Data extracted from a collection
..........

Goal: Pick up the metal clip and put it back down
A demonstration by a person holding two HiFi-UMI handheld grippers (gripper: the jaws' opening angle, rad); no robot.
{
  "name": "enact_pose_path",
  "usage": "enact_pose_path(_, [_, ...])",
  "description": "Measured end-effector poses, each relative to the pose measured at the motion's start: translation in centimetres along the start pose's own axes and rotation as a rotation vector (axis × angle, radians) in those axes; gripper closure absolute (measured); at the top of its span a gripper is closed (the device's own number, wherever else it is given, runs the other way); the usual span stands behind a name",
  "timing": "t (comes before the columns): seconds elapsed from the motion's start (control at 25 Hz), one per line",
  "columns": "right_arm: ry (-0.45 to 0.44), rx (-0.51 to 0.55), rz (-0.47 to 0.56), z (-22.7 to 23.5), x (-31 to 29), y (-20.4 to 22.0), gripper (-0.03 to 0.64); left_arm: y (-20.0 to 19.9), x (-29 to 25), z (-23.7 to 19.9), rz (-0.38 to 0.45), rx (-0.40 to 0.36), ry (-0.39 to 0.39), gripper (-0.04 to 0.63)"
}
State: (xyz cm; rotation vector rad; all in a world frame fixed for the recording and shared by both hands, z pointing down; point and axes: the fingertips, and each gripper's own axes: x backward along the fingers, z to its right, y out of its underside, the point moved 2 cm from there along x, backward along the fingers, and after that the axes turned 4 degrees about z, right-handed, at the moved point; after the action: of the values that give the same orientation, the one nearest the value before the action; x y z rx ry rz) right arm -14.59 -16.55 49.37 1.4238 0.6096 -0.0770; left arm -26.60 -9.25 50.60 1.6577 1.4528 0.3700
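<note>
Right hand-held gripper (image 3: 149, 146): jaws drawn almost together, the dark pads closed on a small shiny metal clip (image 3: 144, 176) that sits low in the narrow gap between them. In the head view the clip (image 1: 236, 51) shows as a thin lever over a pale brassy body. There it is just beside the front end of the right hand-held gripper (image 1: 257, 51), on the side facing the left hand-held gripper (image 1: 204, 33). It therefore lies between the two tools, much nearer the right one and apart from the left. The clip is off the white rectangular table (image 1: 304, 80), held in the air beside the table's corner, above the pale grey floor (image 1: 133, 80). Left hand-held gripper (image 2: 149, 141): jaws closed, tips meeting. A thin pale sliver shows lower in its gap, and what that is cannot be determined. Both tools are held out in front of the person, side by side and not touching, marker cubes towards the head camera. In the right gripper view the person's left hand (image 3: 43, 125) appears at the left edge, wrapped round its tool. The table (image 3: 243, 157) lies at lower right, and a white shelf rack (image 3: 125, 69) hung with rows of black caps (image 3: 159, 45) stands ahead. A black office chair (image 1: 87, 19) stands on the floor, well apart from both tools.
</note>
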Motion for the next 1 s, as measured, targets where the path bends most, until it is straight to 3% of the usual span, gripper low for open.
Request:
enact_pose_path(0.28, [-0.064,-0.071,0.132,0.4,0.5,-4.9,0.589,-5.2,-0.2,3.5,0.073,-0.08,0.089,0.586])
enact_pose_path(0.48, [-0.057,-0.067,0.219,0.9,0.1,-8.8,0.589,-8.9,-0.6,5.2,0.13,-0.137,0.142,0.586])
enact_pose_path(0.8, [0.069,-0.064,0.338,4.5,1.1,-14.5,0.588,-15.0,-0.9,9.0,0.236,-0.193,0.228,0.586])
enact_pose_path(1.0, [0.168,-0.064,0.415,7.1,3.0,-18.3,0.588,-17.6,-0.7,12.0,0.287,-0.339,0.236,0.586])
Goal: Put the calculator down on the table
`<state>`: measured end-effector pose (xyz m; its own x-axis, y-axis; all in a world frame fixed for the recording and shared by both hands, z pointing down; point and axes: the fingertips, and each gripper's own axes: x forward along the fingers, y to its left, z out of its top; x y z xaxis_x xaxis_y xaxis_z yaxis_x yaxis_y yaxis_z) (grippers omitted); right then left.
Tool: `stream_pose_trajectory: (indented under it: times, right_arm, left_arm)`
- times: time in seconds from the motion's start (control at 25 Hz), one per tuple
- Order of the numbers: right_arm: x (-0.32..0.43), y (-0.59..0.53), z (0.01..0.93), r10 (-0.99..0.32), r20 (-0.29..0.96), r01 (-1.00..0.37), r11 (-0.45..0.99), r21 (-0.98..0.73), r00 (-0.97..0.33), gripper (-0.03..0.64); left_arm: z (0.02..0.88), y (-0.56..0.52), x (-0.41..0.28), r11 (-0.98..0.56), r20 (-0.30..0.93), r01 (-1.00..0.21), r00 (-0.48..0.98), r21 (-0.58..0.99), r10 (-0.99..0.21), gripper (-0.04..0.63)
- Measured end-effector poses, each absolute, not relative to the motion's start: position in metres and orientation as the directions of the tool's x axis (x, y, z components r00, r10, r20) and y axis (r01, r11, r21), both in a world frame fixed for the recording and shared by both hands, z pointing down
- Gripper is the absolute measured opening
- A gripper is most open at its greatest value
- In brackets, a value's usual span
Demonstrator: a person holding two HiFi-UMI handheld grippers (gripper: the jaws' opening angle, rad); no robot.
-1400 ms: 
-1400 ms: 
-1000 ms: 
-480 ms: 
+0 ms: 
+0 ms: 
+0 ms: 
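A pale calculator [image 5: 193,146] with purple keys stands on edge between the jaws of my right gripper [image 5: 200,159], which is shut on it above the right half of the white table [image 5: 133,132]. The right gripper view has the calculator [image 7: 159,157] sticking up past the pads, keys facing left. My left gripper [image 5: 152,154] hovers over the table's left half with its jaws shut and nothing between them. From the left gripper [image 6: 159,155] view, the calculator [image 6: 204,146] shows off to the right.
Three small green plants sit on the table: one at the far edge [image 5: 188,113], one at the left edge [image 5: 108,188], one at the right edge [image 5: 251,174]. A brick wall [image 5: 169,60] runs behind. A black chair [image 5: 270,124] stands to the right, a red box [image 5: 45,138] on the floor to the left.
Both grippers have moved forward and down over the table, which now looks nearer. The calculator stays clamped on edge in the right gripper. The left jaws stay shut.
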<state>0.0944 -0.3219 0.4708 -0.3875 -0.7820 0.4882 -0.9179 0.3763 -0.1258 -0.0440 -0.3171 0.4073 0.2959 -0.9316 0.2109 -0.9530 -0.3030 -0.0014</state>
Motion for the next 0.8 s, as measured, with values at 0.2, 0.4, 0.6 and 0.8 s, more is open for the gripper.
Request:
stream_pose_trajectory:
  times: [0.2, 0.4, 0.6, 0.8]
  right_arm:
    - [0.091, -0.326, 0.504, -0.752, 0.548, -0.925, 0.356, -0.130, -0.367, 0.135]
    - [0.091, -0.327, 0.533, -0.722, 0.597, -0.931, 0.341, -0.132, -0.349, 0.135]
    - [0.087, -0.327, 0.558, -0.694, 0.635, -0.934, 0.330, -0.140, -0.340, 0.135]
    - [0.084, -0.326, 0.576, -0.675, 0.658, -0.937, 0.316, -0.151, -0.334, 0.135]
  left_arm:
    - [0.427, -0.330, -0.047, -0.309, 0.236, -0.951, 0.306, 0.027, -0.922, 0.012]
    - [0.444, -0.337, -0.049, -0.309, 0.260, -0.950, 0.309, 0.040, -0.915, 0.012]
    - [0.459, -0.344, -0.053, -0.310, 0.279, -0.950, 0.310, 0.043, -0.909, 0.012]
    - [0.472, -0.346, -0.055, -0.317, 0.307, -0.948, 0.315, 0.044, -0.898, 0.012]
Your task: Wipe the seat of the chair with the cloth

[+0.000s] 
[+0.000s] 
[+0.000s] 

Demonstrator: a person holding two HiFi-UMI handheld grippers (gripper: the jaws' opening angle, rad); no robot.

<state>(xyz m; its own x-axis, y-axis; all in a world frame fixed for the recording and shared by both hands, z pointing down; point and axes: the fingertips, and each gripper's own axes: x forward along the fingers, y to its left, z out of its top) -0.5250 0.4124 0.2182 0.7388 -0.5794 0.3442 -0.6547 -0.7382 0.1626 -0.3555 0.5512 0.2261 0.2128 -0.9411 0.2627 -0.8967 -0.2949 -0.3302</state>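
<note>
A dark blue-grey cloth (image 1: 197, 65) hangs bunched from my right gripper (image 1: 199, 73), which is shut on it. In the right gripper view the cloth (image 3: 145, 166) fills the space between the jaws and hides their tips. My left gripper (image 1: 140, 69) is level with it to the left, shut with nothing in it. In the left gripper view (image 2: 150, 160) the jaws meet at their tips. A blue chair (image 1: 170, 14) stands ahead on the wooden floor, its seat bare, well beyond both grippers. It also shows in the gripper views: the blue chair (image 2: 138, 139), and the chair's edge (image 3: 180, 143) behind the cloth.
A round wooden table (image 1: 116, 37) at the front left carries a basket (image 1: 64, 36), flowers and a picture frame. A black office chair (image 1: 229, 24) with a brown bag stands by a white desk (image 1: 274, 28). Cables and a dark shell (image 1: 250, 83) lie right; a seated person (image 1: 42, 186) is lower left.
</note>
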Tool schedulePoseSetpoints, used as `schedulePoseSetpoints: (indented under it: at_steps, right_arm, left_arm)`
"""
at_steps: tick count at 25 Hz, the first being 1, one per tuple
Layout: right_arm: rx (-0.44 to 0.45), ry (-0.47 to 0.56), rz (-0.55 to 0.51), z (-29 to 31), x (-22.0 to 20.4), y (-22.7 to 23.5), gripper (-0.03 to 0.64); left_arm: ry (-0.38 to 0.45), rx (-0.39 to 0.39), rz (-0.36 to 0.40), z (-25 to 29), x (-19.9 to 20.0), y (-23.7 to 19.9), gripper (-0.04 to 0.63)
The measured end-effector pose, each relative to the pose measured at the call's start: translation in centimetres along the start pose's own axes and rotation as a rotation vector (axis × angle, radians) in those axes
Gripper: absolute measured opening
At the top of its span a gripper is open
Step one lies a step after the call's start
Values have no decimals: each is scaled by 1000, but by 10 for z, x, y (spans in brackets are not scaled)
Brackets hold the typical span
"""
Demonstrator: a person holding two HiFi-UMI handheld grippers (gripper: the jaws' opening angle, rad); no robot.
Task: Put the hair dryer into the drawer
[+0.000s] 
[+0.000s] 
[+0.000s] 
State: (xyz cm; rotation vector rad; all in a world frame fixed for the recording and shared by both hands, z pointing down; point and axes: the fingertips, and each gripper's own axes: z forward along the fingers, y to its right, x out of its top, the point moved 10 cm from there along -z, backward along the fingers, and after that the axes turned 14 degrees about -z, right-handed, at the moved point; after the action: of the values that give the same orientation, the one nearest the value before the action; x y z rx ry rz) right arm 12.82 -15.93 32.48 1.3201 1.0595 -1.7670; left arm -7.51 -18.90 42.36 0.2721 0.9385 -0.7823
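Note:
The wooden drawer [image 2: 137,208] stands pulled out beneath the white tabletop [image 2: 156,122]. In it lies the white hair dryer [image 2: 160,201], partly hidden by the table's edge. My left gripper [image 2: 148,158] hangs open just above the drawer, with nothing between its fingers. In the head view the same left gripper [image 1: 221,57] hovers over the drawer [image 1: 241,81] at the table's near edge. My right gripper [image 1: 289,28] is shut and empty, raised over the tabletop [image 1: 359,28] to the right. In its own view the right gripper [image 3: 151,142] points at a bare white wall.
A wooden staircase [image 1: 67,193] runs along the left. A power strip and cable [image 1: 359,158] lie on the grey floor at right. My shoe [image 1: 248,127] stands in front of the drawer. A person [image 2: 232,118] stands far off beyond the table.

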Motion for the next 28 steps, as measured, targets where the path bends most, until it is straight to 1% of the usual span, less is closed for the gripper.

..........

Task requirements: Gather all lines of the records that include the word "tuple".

Response below:
- times: time in seconds from the motion's start (control at 25 Hz), one per tuple
at_steps: tick count at 25 Hz, the first being 1, one per tuple

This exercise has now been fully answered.